Directions:
Among the entries below, how many lines have the word "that"? Answer only with the number.

Excerpted data:
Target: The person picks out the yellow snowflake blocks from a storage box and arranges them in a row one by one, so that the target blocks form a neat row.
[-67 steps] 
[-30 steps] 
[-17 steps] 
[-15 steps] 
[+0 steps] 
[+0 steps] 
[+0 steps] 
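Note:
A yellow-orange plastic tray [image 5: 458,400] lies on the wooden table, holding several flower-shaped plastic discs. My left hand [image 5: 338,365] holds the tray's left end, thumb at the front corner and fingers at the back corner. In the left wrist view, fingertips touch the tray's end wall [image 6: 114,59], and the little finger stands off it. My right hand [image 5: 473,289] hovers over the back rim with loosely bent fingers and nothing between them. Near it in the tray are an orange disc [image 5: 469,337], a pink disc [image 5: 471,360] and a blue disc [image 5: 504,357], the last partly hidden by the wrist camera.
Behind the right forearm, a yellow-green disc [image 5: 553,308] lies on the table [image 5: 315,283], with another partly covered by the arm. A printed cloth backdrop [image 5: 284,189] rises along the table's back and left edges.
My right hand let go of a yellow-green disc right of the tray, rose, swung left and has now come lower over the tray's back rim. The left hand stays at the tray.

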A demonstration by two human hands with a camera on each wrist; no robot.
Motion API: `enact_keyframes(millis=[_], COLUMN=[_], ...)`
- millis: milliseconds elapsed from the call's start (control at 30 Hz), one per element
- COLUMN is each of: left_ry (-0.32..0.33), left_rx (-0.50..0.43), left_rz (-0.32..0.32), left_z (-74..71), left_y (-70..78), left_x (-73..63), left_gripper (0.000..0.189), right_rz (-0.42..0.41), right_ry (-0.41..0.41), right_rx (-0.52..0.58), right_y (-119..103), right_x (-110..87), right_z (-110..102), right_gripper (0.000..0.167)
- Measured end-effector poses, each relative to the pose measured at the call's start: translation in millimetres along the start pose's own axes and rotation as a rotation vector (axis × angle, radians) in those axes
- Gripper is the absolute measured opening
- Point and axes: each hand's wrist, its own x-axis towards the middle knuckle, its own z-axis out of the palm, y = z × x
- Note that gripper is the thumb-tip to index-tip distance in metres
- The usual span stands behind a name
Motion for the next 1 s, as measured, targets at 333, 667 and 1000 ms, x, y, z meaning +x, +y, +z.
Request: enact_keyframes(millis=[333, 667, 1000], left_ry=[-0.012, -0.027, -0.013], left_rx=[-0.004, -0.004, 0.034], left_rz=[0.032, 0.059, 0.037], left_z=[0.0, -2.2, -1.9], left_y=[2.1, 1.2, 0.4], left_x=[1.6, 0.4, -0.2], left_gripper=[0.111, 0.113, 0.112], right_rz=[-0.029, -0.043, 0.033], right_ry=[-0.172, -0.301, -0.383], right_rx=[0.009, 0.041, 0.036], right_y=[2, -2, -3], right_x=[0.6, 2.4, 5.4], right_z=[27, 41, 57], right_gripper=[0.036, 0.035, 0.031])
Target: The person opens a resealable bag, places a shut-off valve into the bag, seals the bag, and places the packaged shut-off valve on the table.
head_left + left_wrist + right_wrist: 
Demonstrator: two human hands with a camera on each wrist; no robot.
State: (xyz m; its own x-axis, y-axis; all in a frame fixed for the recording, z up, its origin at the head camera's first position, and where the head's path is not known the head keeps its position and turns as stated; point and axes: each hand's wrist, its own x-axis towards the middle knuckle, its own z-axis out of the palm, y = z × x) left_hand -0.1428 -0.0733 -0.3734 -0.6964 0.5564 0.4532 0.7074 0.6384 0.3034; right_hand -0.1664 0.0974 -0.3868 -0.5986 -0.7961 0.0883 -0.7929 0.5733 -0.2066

Response to the task:
2